INFORMATION PROVIDED below:

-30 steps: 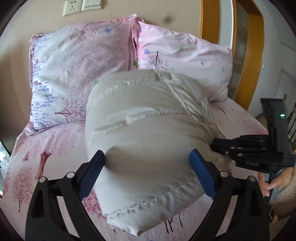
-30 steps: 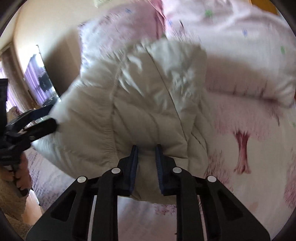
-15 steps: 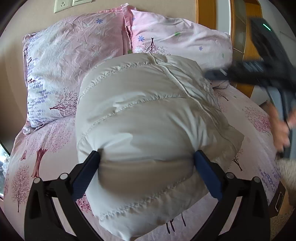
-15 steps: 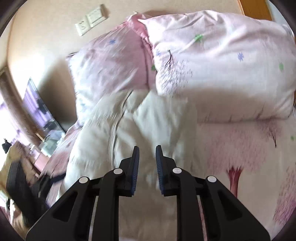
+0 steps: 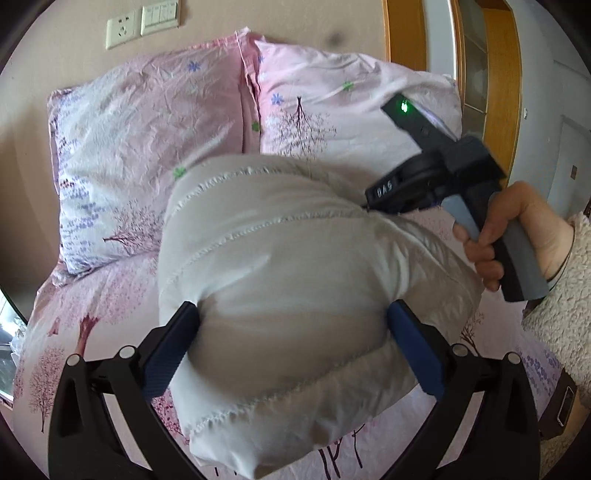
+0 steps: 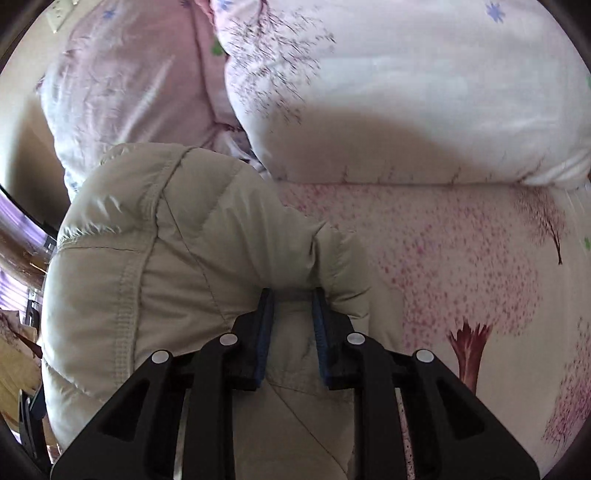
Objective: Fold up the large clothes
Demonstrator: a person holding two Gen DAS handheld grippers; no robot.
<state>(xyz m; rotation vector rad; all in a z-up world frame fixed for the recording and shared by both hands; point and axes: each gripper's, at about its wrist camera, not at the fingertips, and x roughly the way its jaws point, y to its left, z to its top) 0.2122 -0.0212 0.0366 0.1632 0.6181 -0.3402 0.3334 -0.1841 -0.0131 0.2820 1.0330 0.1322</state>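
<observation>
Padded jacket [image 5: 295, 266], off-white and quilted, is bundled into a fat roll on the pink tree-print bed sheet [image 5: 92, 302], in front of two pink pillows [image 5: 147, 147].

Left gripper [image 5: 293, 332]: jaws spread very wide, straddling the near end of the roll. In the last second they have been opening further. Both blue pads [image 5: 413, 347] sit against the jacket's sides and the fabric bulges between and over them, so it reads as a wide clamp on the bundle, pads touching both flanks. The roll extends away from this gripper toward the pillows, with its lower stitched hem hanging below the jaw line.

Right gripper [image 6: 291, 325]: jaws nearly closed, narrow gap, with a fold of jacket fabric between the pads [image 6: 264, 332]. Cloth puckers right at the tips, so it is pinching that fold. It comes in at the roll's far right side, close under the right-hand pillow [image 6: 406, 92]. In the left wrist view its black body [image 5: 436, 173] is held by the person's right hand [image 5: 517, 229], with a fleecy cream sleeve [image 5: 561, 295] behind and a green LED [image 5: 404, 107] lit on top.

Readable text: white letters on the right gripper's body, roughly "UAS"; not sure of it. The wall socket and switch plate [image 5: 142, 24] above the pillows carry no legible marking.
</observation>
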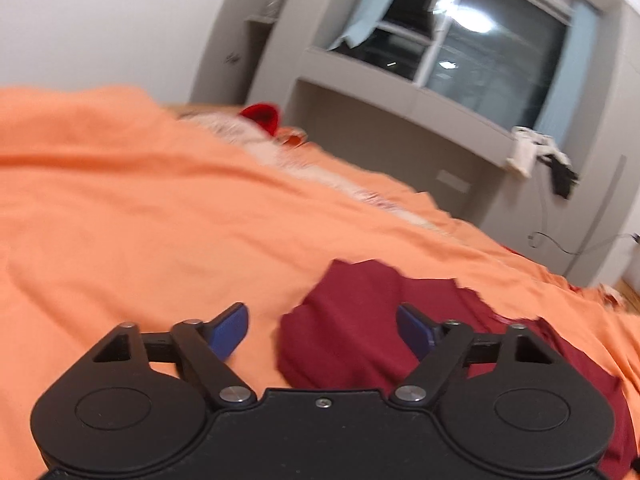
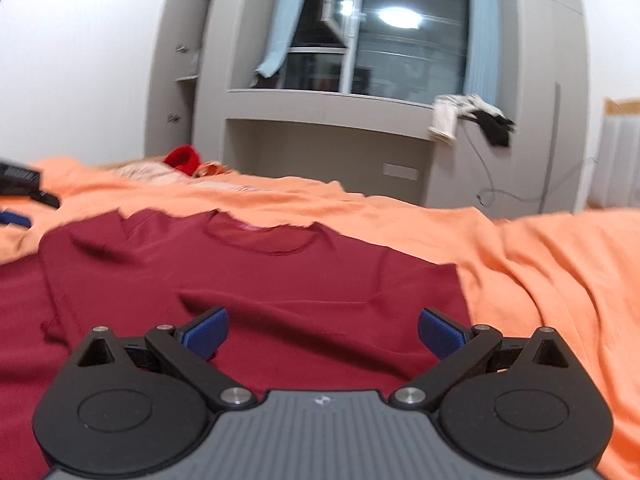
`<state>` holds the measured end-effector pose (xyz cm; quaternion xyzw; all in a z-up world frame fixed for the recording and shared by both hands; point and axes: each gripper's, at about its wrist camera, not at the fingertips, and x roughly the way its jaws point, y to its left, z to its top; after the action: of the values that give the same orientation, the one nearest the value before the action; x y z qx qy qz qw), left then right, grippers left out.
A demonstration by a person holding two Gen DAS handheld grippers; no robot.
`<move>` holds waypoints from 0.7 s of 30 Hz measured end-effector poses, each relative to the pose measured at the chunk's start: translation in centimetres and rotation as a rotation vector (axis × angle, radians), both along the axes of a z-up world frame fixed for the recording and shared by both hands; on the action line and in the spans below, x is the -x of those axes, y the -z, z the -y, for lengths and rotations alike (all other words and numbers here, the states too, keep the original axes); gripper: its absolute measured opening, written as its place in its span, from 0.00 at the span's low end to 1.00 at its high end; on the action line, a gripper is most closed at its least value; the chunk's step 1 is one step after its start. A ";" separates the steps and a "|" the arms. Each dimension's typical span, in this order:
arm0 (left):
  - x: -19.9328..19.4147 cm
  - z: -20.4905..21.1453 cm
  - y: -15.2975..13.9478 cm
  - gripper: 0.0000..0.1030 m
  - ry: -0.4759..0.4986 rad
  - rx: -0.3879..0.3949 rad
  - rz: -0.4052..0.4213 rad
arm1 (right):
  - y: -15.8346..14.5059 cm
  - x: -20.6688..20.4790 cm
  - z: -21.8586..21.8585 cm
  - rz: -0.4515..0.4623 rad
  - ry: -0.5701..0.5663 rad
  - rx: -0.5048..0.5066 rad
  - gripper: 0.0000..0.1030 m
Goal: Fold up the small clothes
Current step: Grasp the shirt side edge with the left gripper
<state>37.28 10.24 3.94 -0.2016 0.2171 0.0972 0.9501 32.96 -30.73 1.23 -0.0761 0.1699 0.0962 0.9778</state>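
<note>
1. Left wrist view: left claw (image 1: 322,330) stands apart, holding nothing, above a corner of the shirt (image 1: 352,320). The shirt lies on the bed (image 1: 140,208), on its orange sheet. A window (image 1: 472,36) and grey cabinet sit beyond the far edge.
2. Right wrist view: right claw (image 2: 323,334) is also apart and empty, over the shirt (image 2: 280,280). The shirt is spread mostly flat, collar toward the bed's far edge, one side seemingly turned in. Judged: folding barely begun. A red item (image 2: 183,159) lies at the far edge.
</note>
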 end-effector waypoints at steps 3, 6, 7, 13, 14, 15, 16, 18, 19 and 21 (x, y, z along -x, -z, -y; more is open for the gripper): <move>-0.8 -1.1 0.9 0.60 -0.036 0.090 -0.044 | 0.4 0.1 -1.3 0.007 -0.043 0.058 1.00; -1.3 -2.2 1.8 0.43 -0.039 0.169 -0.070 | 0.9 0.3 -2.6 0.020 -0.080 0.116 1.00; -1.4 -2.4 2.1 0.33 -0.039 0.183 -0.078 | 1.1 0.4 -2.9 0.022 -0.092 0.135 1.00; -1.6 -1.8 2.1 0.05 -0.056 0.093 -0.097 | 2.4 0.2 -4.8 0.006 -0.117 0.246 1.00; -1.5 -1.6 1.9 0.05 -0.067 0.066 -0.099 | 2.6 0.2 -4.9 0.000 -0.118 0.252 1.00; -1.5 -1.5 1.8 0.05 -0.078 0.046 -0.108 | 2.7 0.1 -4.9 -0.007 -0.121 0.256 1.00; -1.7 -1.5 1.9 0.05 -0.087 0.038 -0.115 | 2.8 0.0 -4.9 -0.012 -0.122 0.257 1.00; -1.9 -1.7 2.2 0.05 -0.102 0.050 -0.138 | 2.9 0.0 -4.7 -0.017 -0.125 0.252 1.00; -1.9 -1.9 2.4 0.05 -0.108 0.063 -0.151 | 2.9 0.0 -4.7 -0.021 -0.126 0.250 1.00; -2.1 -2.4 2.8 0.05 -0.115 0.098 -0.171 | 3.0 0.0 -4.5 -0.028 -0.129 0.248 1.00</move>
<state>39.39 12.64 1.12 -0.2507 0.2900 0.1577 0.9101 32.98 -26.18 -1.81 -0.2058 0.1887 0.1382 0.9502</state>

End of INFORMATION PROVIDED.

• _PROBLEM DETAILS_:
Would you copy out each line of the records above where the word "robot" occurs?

• _YOUR RESPONSE_:
Demonstrator: a person holding two Gen DAS handheld grippers; no robot.
A demonstration by a person holding two Gen DAS handheld grippers; no robot.

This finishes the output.